School: Notre Dame Seminary
2901 S. Carrollton Avenue
New Orleans, LA 70118

Background

I was born and raised in the suburbs of Atlanta—I lived in the same house all my life before I went to Georgia Tech. My sister Shannon is two years younger than me, and is currently studying early childhood education and Spanish. I graduated from Georgia Tech in 2015 with a degree in computer science, but along the way I fell in love with the Catholic Center at Tech, I studied abroad in Barcelona, and I worked at a co-op full-time for a year.

What are your hobbies and interests

I enjoy running, ultimate Frisbee, and piano music—particularly jazz, rock, classical, and church music. I ran long distance track in high school, but since then have used running as a means of releasing stress and staying in shape. I’ve played piano since first grade, and I played trumpet in marching band in high school, and piano in jazz band. One of my favorite songs to play is “Piano Man” by Billy Joel, which I can play on the harmonica, piano, and vocals.

What is one of your favorite scriptures?

Romans 8:28: “We know that all things work for good for those who love God.” Amidst every trial and inconvenience, God has sustained me. He even knew the worst situations I would encounter and somehow ordained that it would be for my ultimate good—he even uses the messiness of our lives for our greater good.

Who is your favorite saint and why?

St. Maximilian Kolbe. Ever since I encountered the devotion of Total Consecration according to St. Louis de Montfort, Mary has played a central part of my life in leading me to Jesus. St. Maximilian Kolbe so desired to be an instrument in the hands of Mary and had such a zeal for souls that he built up a huge friary, promoted Total Consecration to Jesus through Mary on a massive scale using then-modern technology (i.e. magazines distributed through his own channels). His witness of joy amidst impending martyrdom at Auschwitz has challenged me to encounter Christ and his Mother more deeply so as to radiate joy amidst hardship.

In a nutshell, what is your vocation story? How did you feel called to the priesthood?
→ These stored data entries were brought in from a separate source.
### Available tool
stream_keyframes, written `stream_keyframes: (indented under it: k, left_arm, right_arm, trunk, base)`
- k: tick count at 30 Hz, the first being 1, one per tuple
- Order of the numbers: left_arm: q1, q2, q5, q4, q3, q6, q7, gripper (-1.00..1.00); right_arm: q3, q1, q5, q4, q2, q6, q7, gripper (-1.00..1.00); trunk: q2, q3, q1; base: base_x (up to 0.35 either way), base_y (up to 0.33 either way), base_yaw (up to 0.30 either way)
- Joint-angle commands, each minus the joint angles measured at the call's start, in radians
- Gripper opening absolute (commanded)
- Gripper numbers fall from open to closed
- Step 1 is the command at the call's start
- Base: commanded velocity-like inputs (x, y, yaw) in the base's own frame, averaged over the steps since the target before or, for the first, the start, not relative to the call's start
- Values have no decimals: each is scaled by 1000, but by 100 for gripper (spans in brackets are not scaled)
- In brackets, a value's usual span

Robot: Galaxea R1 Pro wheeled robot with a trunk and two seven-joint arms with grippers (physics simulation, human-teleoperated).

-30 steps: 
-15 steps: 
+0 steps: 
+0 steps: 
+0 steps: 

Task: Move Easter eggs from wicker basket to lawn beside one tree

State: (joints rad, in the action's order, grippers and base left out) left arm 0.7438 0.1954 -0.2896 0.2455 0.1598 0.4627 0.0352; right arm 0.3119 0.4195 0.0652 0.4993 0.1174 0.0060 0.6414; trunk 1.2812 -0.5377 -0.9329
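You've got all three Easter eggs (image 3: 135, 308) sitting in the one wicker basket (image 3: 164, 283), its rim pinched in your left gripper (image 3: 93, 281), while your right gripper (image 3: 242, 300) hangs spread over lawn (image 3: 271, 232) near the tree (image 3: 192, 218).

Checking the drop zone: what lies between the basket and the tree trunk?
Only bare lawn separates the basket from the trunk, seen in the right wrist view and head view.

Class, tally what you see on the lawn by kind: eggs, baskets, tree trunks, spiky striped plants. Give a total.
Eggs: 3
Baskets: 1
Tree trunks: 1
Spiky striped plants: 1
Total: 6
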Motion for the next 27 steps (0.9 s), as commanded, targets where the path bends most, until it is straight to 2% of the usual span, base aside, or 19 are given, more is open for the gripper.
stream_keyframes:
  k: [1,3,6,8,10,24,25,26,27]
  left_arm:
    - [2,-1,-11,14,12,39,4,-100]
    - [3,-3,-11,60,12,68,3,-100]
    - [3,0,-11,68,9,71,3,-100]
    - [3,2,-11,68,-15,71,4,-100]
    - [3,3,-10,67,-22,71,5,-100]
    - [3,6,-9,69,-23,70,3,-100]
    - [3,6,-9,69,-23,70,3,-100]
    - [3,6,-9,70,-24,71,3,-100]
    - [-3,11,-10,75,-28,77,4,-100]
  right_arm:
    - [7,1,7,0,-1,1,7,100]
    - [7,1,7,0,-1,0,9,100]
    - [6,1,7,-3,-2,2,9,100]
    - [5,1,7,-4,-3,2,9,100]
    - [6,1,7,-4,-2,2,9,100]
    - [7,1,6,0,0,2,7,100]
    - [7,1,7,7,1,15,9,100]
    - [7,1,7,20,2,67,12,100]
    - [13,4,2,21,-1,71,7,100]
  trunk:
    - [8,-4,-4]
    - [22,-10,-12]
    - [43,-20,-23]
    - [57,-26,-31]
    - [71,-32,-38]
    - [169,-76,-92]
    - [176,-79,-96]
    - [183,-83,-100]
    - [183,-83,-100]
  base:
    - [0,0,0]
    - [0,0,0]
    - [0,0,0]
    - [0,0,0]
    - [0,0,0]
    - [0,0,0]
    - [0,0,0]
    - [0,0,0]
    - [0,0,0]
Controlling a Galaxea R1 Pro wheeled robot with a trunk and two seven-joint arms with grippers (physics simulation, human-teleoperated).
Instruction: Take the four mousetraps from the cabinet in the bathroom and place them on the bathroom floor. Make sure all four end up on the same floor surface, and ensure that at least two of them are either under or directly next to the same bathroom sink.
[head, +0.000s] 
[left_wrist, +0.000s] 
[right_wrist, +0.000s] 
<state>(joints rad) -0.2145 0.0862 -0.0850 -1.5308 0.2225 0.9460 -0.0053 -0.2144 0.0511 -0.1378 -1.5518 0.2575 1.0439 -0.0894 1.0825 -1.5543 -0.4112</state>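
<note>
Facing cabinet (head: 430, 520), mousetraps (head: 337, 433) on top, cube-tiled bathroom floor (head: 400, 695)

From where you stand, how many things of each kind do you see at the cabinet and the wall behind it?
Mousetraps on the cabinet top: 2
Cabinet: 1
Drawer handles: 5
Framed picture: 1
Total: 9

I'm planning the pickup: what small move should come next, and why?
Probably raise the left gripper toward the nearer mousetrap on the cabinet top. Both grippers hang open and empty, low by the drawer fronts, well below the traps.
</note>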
The summer before my senior year of high school, I went on a service retreat (Catholic Heart Workcamp). At the end of the week, the priest asked for anyone who was considering the priesthood or religious life to come up for a blessing. I went because it had always been in the back of my mind, but being an astronaut or a lawyer or an engineer had also been in the back of my mind. So I thought about the priesthood more until by the end of the summer, my girlfriend at the time (we had been dating about a year) pointed out to me that we hadn’t been on many dates. As I pondered why I hadn’t noticed that earlier, I realized that the more I had considered the priesthood, God had been changing my heart so that during the times I did spend with her, there was a tug on my heart that said, “This is good, but I made you for something different.” Then seeing the witness of the priests at Georgia Tech and the way that they fathered the family of the Catholic Center made me say, “That’s what I want to do with my life.”

What is seminary life like for you?

It is a blessing to live in an environment where an ordered life is encouraged. It’s definitely not easy—it’s a balancing act like any other state of life I’ve been in, but at the heart of it all is prayer and community: the rhythm of the whole community coming together every day for Morning Prayer, Mass, and Evening Prayer. All the faculty and formation advisors work with the Holy Spirit to help us discern and prepare for the priesthood—and everything is seen in the light of that goal.

What do you look forward to about being a priest?

Being with people who are suffering, teaching, and giving spiritual direction. The desire of my heart is to be able to be an instrument of Jesus who says, “Come to me, all you who labor and are burdened, and I will give you rest”—to be able to build up the hearts of the discouraged and to welcome back those returning to the Father’s mercy—to be a father.

What advice do you have for other guys thinking about the priesthood?

Pray, have devotion to Our Lady, and talk to a priest you trust about your vocation, and when you’re ready, contact our vocations director. Everything falls apart without prayer—when you don’t put first things first, you lose the second things as well, but when you put God first, the rest of your life can begin to fall into place. For me, I have for many years given first place in my prayer daily Mass and daily time before the Blessed Sacrament. Mary has been such a help to me—it is to her that I run when I don’t know how to pray, when I struggle with temptation, and when I don’t know what God wants for me, and her motherly presence has been such a consolation and an indispensable aid. And talking to a priest is a great help since it’s virtually impossible to discern by yourself, but someone outside of our struggles who knows how to discern can often bring great clarity. Reading To Save a Thousand Souls is also very helpful.